Memories of Sterling Brown

African American Review, Fall, 1997 by Ronald D. Palmer

One rainy evening I observed Sterling Brown quietly standing in the shadows at the back of the Chapel. I couldn't see his face. I hope he was smiling.

The Scroller Song Fest was a great success. We came on last and brought the house down. Harold Banks was the narrator. We sang the songs and spirituals Brown had indicated in the poem. We couldn't win our own event, of course, but we were known thereafter as the 16 Strong Men. While this brought us some celebrity, we subsequently had to prove how strong we were, repeatedly, in the rites of passage which included paddling.

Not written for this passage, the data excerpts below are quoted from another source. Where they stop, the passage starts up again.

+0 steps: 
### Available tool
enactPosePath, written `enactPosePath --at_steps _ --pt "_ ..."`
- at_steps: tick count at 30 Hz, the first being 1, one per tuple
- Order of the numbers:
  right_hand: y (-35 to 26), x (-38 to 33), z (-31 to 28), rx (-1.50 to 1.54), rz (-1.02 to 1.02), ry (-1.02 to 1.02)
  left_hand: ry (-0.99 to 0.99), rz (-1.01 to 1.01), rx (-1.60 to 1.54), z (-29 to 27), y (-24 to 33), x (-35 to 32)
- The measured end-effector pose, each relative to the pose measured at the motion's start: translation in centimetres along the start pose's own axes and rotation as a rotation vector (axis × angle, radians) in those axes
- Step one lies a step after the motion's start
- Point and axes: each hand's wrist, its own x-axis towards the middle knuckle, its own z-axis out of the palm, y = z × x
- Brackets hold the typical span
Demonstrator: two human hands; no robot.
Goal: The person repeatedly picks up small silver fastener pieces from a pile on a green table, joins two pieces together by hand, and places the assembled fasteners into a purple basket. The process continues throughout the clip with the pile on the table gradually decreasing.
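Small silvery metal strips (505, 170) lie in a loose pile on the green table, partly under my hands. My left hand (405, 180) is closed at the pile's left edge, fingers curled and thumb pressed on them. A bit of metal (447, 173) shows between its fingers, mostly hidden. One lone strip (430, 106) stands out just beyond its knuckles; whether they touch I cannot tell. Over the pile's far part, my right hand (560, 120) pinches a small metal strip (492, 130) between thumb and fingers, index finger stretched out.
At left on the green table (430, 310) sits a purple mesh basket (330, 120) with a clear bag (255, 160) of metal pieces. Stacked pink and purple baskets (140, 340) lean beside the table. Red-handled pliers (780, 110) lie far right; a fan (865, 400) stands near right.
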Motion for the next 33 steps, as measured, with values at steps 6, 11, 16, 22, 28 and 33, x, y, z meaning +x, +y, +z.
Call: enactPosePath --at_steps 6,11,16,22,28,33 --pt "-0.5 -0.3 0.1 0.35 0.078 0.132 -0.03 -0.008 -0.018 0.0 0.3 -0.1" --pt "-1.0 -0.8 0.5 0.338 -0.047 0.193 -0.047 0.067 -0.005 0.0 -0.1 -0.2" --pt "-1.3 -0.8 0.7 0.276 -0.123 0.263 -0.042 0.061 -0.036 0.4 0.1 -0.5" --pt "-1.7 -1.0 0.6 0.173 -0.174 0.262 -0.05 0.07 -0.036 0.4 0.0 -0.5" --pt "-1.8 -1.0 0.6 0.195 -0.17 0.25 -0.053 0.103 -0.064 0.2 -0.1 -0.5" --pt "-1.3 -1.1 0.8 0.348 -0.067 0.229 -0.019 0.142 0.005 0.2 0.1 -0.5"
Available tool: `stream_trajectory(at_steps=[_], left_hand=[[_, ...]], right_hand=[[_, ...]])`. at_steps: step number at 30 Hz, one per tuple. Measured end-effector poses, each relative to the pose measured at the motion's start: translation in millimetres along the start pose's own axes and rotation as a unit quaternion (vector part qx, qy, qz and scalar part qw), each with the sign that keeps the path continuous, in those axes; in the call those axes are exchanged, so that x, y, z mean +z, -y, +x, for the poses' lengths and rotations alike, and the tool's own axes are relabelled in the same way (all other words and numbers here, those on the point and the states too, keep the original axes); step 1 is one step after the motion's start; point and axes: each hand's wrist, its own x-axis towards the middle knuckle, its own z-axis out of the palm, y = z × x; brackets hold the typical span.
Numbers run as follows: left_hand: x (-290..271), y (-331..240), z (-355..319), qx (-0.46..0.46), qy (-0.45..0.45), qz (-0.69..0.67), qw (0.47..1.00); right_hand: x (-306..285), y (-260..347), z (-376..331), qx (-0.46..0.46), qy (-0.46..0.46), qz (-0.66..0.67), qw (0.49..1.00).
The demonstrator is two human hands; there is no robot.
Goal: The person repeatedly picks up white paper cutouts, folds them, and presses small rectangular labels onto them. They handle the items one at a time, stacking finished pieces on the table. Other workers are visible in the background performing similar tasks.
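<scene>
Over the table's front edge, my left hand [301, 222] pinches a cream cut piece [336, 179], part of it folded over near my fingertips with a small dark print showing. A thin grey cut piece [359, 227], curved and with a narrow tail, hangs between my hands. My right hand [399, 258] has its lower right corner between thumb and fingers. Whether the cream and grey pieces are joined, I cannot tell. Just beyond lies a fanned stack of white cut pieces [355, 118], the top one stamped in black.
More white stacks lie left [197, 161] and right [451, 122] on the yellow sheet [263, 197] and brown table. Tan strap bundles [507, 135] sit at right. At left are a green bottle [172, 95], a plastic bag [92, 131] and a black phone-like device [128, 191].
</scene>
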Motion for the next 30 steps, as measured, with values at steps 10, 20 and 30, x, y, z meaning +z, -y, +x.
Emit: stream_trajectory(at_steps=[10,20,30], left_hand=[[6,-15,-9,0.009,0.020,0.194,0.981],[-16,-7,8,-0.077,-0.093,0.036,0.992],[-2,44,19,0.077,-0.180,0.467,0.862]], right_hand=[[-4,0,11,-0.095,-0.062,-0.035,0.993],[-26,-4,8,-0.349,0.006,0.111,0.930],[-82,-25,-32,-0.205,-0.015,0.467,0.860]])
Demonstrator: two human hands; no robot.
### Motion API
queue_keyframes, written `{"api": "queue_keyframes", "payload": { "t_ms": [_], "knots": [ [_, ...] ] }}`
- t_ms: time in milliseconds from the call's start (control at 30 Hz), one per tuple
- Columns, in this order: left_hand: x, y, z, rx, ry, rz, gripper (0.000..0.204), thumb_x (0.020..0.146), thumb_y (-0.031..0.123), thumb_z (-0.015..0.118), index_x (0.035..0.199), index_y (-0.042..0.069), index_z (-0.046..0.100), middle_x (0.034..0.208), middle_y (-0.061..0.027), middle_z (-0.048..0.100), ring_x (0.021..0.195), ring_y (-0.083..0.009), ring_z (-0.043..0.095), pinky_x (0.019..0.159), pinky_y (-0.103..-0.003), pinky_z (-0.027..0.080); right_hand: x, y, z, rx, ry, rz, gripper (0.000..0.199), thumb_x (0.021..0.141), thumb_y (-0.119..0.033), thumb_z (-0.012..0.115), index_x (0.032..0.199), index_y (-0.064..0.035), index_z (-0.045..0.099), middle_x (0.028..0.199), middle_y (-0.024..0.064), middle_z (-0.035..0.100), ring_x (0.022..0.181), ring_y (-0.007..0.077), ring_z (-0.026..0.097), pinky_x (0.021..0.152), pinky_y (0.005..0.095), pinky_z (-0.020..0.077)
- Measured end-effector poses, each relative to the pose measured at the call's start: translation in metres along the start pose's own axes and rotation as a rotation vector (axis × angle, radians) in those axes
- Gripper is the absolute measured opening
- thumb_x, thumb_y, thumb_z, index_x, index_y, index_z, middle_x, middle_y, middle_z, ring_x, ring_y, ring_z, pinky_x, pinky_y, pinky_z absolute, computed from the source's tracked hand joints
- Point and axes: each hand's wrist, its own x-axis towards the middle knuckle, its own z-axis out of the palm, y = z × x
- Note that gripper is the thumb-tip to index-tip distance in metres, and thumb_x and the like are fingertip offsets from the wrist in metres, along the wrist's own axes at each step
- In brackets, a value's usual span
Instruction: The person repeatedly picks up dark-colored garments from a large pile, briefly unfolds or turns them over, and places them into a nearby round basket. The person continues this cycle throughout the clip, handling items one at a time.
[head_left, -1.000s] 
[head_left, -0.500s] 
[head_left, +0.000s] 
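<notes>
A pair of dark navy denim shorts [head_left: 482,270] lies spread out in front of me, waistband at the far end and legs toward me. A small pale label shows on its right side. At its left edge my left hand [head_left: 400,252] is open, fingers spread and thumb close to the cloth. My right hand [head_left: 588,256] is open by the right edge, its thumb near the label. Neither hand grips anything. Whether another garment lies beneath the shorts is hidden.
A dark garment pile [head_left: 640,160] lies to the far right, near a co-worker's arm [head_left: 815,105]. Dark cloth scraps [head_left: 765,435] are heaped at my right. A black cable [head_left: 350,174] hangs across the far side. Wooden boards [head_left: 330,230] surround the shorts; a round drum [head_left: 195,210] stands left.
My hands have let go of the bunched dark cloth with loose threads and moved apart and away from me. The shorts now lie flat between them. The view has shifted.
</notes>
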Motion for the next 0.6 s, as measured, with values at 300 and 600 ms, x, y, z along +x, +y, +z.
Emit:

We met all challenges and were initiated on the evening of December 12, 1952. Figure 1 shows the 16 Strong Men looking tired but resolute in white-tie, with shining shoes, in front of the now demolished Clark Hall. The picture was taken the afternoon of December 12 before one last march across the Long Walk to the Kappa Tree.

From right to left the Strong Men were: Billy Smith, James Pittman, Box Bailey, Carver Leach, Bobby Works, Welch Golightly, Bobby Stewart, Billy Cooper, Charlie Reese, John Saunders, Harold Banks, Don Humphries, Verdise Rollins, Victor Furtado, John Daniels, and myself. Billy Smith, Charlie Reese, Billy Cooper, and John Daniels, all of fond memory, are deceased.

Ronald D. Palmer is Professor of the Practice of International Affairs at George Washington University.